Marseille have also shown interest but are balking at the £25 million valuation. Meanwhile, West Ham’s domestic house-cleaning continues apace. Vladimir Coufal and Aaron Cresswell are both gone. Edson Alvarez and Guido Rodriguez are expected to follow Kudus and Aguerd out the door.
West Ham’s efforts this summer look less like a calculated rebuild and more like the last hour of a car boot sale, where sentimentality and planning are tossed aside in the rush to clear space and claw back cash. Sanchez, a capable keeper with Premier League pedigree, would offer Potter the type of comfort and continuity he seems to crave, but the real question is: what does it say that a club willing to part with Kudus would entertain such a swap?
Photo IMAGO
No summer discussion around West Ham is complete without addressing the uncertainty around Lucas Paquetá.
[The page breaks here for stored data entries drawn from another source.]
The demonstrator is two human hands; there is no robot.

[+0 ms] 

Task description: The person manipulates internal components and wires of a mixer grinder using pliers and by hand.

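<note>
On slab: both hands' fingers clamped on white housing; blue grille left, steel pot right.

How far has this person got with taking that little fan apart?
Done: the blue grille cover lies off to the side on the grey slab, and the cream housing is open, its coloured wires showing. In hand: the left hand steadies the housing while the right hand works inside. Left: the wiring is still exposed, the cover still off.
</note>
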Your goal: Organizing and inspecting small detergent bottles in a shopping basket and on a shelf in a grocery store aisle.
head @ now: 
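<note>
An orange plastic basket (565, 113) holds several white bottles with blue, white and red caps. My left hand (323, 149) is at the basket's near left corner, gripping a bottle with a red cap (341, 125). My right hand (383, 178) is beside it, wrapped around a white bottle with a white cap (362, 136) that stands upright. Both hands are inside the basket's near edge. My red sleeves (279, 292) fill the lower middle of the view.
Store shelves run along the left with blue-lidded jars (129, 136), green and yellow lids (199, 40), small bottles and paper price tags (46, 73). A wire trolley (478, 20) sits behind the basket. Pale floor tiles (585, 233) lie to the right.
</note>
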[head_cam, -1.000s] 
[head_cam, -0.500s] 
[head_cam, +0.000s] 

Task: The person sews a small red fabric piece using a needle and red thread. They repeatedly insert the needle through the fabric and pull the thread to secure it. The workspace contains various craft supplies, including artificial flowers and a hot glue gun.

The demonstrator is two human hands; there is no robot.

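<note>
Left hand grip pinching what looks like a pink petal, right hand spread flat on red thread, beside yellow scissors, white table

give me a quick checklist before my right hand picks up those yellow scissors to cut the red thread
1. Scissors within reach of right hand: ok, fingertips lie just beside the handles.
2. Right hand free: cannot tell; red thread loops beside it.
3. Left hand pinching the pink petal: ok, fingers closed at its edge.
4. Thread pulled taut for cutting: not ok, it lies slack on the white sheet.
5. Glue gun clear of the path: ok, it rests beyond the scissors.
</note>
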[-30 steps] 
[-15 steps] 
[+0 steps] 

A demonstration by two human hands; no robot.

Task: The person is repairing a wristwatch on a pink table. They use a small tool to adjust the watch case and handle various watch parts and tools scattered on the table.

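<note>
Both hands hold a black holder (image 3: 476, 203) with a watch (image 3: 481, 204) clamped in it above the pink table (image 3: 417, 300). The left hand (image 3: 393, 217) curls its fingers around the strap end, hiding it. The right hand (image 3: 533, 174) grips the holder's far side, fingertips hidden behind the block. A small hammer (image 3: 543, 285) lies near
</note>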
The Brazilian faces four charges of spot-fixing and two of obstructing an FA investigation. With judgement expected before the season starts, West Ham are operating with one eye on a potential bombshell that could derail any semblance of pre-season cohesion.
Photo: IMAGO
This all feels a bit like rummaging through the wardrobe during a fire. It’s not just about who’s going out, but how hastily and with what rationale. Kudus is one of the few genuine stars in the current squad. Offering him up in a swap deal, even for a competent keeper like Robert Sanchez, feels short-sighted at best.
While Aguerd’s time at the club may have run its course, his departure alongside Alvarez, Rodriguez, and possibly Paquetá strips the team of its spine. Where is the contingency? Where is the vision?
Graham Potter is a talented tactician, but this many moving parts suggest confusion rather than clarity. It’s hard not to fear a repeat of the post-Rice hangover, where spending masked a lack of direction. This summer needs more than deals. It needs identity. And right now, that seems in as much flux as the squad itself.